TASK DESCRIPTION ▸ Work through the data and report how many lines include the string "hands", giving the number alone.

(Dataset records)
------------------------------------------------------------------------

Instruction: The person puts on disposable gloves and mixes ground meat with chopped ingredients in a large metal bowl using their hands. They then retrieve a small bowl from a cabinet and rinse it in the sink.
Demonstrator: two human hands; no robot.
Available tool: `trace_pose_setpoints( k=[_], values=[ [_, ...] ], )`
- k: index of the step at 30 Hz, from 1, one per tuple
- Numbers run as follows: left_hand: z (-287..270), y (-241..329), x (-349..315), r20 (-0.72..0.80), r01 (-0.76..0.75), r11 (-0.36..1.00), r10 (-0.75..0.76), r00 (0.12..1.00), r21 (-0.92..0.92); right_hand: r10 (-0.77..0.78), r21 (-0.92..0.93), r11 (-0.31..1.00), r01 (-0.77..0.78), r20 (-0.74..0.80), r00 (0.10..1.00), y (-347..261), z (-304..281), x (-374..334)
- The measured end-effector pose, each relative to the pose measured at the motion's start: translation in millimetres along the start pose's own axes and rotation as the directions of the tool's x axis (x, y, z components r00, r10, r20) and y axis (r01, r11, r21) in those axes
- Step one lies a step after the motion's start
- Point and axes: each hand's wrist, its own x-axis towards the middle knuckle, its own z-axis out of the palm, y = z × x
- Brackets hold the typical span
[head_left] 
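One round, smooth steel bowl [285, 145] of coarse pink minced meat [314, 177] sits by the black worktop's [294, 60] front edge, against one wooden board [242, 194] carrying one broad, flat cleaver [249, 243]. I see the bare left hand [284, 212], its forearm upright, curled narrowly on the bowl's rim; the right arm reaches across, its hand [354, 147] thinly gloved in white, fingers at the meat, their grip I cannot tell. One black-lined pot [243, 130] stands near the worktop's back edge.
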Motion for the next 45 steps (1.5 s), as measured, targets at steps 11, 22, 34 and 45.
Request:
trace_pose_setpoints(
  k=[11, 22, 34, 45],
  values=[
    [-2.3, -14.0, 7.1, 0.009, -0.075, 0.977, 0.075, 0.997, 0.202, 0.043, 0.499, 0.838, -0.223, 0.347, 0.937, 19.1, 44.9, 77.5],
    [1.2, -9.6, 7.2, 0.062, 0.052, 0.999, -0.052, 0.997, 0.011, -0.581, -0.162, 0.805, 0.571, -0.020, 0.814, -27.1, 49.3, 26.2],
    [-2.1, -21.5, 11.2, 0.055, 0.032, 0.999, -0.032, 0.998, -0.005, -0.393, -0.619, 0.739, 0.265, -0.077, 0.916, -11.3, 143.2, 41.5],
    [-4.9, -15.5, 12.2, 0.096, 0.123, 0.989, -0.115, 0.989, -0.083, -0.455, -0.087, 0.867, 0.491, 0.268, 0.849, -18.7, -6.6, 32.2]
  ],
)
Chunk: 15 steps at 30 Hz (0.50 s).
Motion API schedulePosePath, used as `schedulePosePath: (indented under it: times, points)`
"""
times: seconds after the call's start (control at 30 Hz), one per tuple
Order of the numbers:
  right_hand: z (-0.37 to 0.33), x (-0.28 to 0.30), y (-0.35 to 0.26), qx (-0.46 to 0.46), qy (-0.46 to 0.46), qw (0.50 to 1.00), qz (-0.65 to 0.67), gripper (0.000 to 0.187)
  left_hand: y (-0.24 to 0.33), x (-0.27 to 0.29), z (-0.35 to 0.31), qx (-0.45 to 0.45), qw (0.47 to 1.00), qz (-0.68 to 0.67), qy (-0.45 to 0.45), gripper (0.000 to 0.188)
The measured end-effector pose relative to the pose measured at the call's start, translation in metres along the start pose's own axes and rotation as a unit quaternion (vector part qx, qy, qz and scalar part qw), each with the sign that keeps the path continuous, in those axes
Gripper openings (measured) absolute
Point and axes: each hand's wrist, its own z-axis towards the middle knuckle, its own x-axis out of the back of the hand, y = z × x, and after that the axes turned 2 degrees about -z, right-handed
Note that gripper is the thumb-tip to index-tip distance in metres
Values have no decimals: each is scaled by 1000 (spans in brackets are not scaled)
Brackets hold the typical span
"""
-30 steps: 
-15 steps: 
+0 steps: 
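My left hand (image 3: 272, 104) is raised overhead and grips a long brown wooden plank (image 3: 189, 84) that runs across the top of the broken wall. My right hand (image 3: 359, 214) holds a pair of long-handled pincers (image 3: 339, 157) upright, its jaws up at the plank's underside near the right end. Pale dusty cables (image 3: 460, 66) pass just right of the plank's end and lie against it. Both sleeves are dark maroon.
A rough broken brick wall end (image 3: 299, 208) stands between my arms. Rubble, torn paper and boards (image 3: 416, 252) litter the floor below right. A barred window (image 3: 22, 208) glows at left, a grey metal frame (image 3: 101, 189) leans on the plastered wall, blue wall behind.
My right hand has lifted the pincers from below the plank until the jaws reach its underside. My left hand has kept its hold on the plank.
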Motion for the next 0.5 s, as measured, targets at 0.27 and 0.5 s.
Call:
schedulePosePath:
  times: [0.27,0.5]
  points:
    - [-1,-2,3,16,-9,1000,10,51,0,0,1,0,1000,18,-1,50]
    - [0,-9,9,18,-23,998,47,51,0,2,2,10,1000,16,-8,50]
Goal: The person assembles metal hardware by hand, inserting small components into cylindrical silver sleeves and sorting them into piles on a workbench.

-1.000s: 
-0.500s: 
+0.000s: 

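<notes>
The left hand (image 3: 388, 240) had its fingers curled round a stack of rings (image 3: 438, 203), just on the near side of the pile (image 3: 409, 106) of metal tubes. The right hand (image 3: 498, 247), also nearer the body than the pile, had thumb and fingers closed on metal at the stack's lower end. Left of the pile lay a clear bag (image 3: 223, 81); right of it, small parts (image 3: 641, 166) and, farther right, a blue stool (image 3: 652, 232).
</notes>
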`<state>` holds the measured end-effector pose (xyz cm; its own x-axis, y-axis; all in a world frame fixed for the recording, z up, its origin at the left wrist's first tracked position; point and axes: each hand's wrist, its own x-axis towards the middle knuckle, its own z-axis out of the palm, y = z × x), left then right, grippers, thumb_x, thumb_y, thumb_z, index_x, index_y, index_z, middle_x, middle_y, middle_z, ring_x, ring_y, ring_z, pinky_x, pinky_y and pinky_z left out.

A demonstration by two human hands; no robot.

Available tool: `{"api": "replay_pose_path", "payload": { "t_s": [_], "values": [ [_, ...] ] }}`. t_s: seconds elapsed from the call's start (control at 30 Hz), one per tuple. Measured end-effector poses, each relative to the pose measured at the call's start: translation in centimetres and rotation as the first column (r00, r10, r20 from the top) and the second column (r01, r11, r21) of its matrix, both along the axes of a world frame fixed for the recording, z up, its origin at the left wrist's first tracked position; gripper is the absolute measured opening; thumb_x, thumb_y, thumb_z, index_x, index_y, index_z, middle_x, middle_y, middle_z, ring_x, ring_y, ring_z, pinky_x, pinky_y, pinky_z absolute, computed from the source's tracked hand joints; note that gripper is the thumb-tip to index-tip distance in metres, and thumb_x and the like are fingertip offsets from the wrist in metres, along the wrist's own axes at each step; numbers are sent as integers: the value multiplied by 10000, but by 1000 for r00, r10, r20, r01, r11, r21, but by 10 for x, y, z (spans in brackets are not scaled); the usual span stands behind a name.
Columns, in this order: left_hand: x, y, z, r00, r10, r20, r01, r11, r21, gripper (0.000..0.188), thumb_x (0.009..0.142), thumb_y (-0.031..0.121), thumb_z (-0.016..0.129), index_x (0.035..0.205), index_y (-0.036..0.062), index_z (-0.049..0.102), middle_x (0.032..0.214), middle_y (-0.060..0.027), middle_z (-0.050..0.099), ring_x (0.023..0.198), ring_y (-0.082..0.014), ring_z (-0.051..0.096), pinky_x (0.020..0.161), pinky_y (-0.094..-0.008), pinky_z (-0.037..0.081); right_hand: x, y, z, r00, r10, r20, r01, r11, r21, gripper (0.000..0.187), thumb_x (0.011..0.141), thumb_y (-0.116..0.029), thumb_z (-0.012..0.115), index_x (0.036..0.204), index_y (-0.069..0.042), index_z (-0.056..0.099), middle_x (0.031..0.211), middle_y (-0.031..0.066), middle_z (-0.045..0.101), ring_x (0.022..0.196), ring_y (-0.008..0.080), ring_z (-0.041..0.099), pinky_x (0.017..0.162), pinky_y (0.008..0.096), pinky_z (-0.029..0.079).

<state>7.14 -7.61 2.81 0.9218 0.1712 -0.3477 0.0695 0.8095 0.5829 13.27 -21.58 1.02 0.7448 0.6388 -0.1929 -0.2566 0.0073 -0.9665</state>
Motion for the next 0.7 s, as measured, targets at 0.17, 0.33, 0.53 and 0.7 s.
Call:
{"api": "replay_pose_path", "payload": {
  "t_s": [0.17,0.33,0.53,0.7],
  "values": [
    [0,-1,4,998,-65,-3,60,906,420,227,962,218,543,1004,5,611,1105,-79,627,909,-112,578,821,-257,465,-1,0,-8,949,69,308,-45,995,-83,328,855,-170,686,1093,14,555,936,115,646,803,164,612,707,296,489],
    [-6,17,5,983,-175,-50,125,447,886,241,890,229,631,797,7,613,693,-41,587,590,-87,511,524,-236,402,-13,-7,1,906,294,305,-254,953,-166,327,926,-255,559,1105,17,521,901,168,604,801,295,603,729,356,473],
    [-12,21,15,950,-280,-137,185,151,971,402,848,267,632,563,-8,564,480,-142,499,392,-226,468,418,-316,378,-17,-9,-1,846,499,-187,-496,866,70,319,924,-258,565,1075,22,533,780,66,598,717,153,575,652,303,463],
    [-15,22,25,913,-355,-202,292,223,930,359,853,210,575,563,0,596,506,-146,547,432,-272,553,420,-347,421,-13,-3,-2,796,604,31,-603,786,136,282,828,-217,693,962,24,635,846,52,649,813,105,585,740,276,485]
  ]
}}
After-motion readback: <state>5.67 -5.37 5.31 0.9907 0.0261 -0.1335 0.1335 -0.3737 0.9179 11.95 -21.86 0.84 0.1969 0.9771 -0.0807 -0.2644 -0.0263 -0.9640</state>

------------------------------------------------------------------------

RESULT FOR THIS EXERCISE ▸ 3